Dataset entries
Content starts
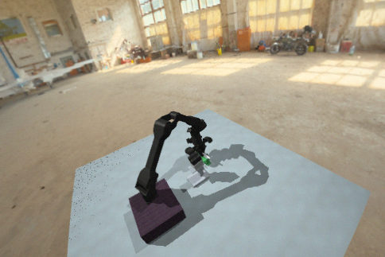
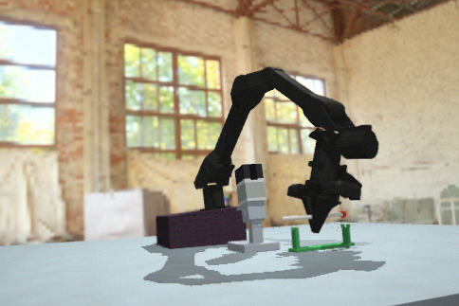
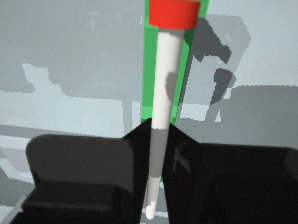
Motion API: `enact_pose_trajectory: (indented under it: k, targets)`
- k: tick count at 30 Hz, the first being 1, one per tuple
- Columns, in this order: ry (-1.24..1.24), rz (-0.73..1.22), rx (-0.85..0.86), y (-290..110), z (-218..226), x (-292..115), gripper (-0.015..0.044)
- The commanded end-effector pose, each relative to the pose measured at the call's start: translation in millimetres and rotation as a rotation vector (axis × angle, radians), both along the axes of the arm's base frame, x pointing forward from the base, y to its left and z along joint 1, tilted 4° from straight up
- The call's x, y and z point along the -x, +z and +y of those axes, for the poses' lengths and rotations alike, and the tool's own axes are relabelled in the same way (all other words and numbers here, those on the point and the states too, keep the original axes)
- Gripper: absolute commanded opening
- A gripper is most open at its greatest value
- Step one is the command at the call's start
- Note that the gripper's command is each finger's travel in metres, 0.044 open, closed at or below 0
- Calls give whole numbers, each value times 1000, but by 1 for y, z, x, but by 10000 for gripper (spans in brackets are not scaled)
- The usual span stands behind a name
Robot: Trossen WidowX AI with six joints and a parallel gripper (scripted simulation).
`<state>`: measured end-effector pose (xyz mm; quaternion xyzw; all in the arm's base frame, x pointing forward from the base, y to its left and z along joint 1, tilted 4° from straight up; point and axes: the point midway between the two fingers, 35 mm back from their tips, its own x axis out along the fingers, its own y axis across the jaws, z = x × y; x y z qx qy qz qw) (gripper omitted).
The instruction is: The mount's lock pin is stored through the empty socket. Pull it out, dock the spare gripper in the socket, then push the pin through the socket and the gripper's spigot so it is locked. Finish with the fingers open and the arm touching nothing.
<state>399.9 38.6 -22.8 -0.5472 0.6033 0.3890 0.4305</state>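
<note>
The black parallel-jaw gripper [image 3: 155,145] pinches the slim white lock pin with a red cap [image 3: 165,80] mid-shaft, frame centre; likely light, stiff, slippery.

gripper [image 2: 317,226] clamped on lock pin [image 2: 298,218] | pin level above green cradle [image 2: 321,245] | spare gripper [image 2: 251,198] docked upright beside cradle
</note>
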Motion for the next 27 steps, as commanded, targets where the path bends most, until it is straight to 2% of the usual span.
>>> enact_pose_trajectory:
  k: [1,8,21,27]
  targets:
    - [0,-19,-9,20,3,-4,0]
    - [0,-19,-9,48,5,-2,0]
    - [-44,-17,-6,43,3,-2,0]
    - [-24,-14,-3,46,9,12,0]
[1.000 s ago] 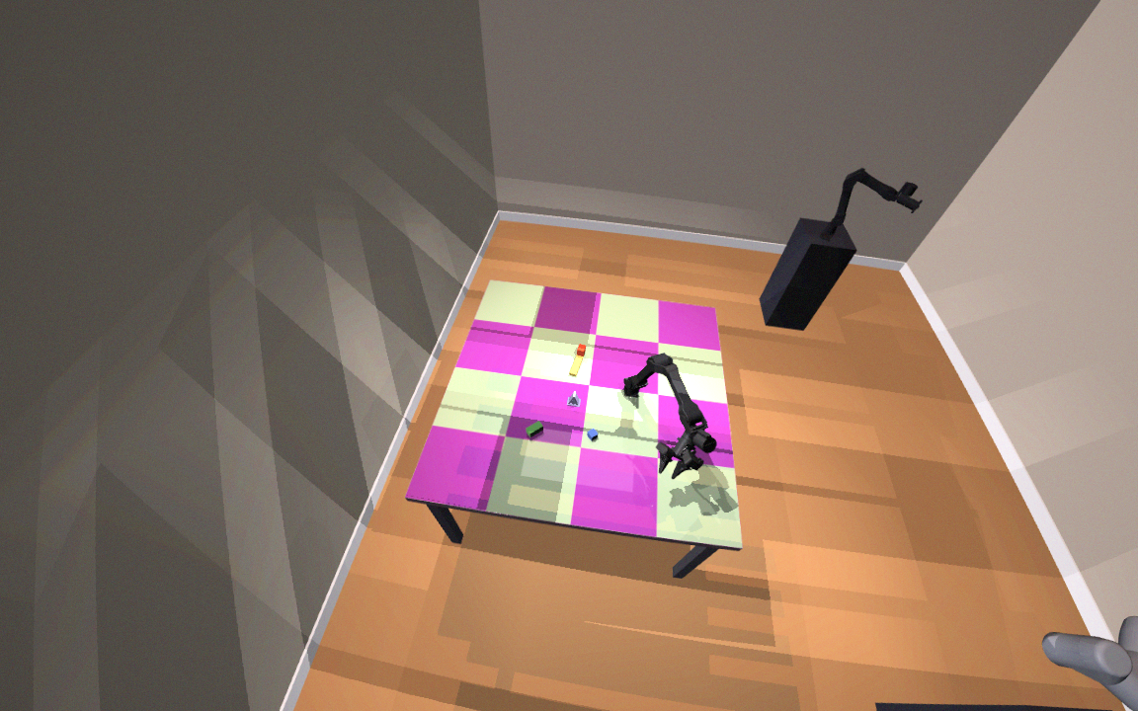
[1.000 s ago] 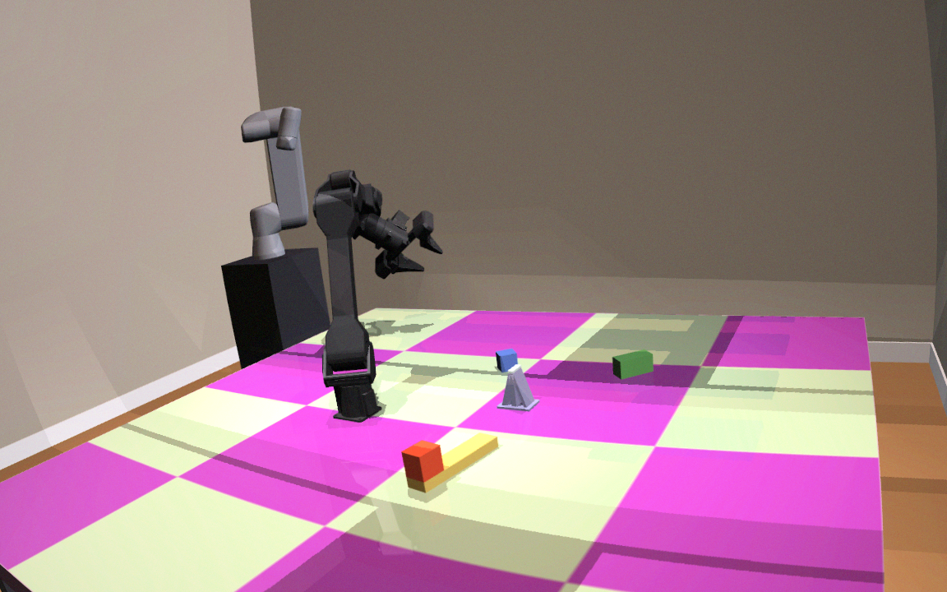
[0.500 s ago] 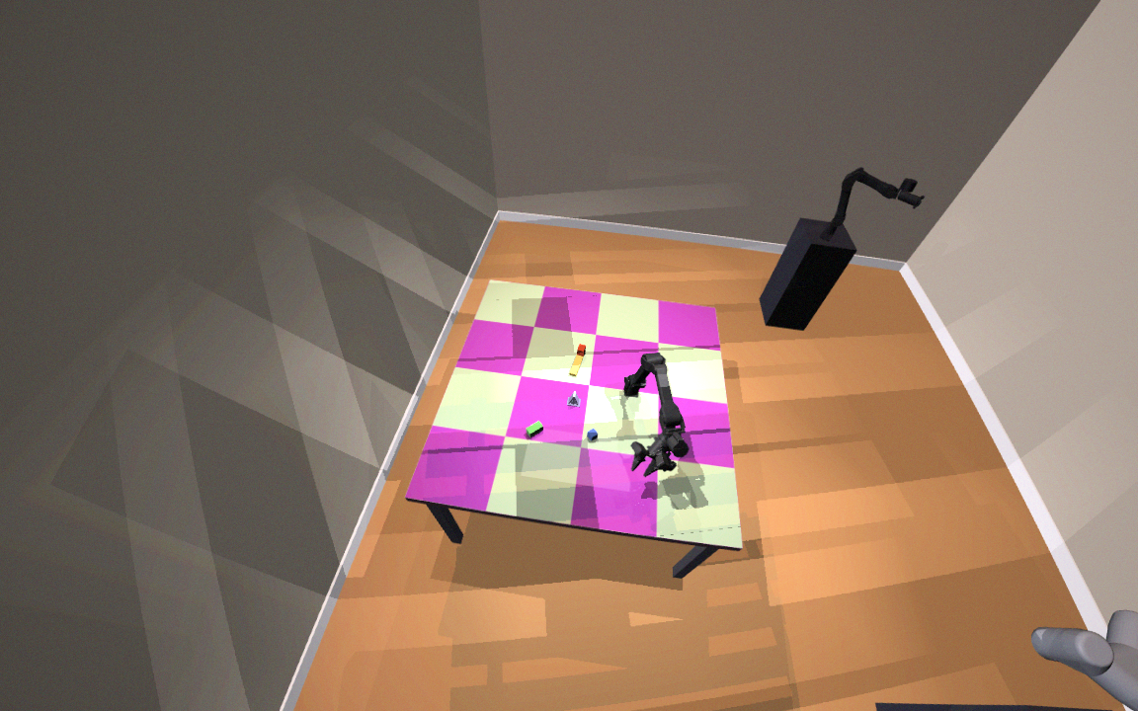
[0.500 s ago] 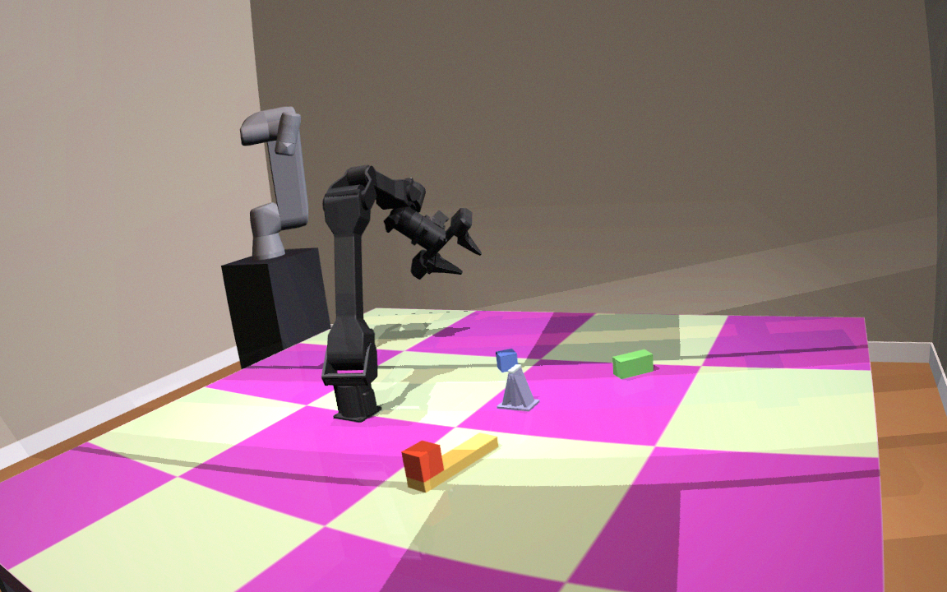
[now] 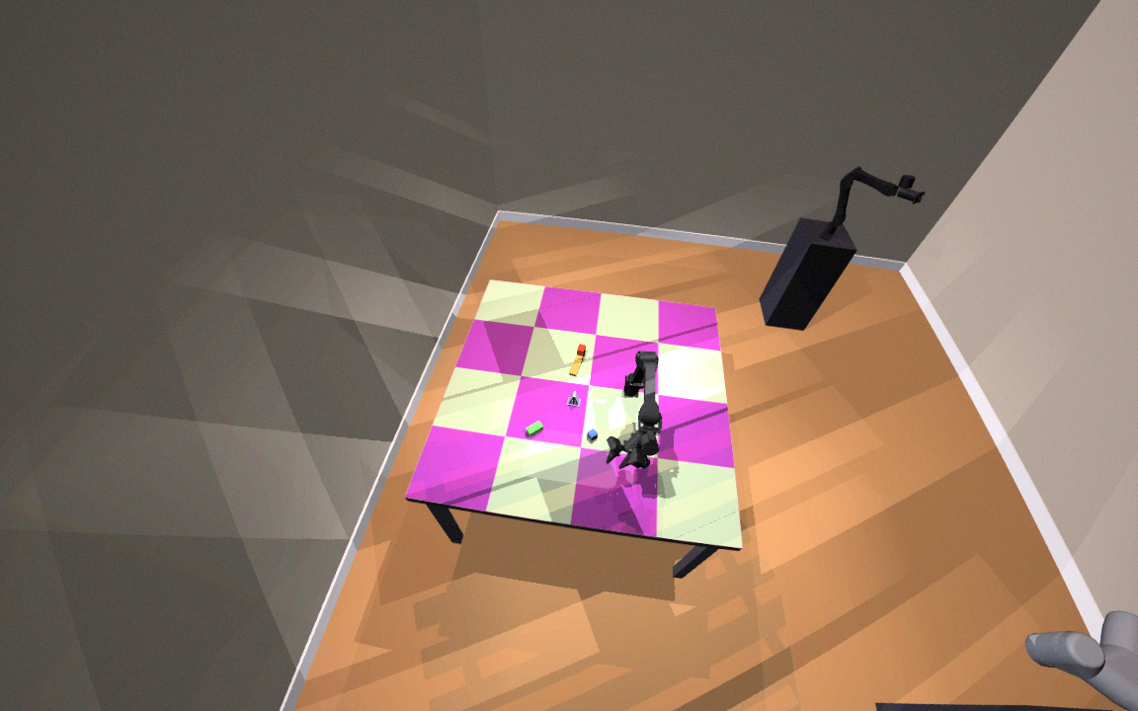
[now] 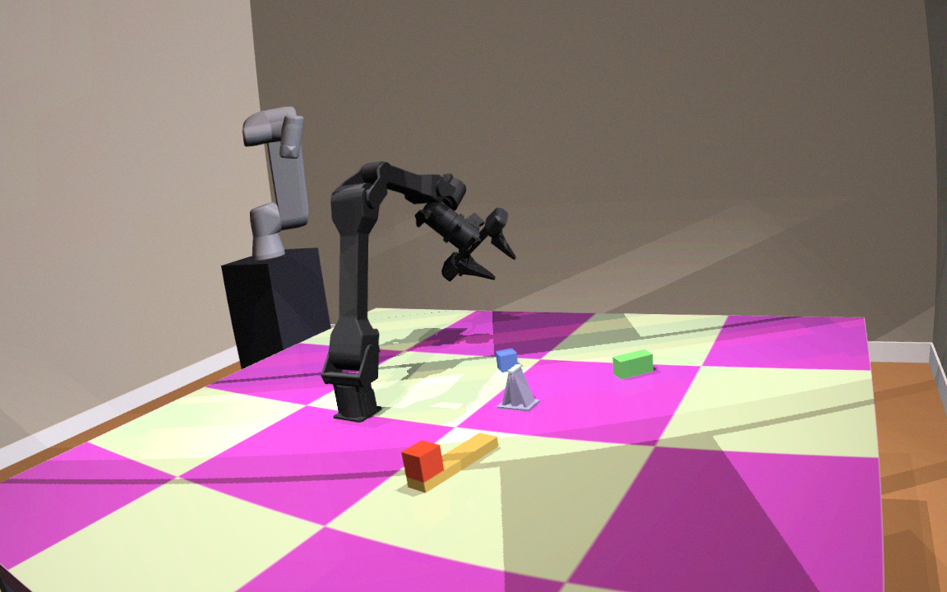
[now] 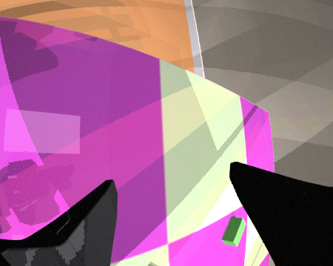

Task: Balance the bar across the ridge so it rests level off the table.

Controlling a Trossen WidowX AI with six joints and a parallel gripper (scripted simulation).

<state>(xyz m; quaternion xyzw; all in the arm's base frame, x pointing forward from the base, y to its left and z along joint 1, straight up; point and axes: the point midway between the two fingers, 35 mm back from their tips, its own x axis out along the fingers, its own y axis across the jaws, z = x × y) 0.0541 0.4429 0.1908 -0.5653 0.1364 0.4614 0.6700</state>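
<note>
Claw (image 6: 482,259) hangs released and empty, high above the table. Bar (image 6: 455,458) (red block weighting one end) lies far below, beyond the ridge (image 6: 518,387); gripping mid-length risks tipping it off-balance.

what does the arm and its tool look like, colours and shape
The arm is matte dark grey to black, built of angular, blocky links on a squat black base. Its tool has two black pointed, wedge-shaped fingers. No cables or markings show.
</note>
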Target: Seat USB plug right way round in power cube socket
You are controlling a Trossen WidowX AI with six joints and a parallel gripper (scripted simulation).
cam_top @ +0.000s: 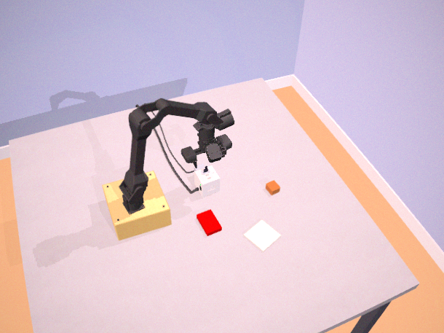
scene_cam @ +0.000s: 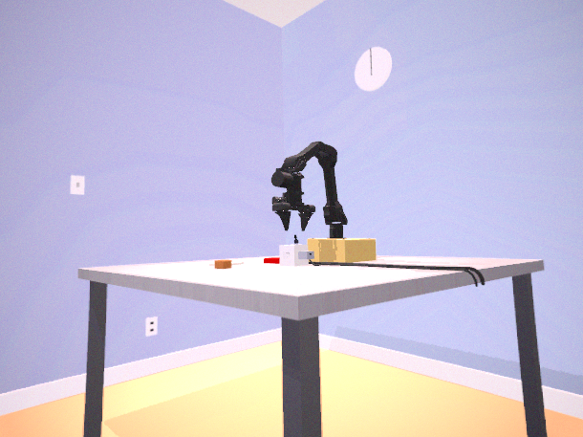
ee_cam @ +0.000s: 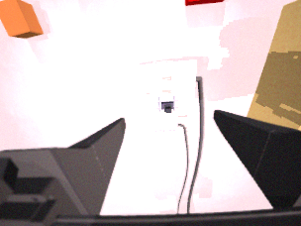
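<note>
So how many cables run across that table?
2. Both dark cables start at the white power cube, one from its side and the other, as far as I can tell, from the plug on top, then run side by side over the far edge.

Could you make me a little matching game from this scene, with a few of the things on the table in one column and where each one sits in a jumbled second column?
Things:
1. plug
2. gripper
3. arm's foot
4. orange block

Places:
A. on the tan box
B. alone on the table, beyond the white square as seen from the arm
C. sticking up from the white cube
D. in the air above the cube, open and empty

Pairs: 1-C, 2-D, 3-A, 4-B
</note>
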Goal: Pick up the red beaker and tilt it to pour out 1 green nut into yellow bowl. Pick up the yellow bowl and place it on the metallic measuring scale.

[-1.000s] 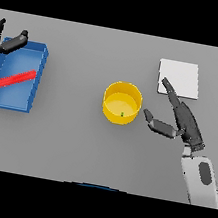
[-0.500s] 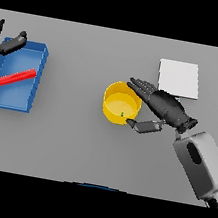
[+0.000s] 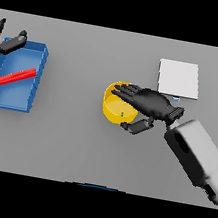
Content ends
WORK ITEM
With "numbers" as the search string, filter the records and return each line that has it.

PROBLEM SOLUTION
- The call's x, y and z point along the -x, +z and +y of those axes, for the poses' lengths and rotations alike, and the tool's own axes are relabelled in the same way (all other words and numbers here, those on the point and the states too, keep the original axes)
- Calls give whole numbers, each value times 1000, but by 1 for y, z, x, but by 10000 for gripper (spans in brackets are not scaled)

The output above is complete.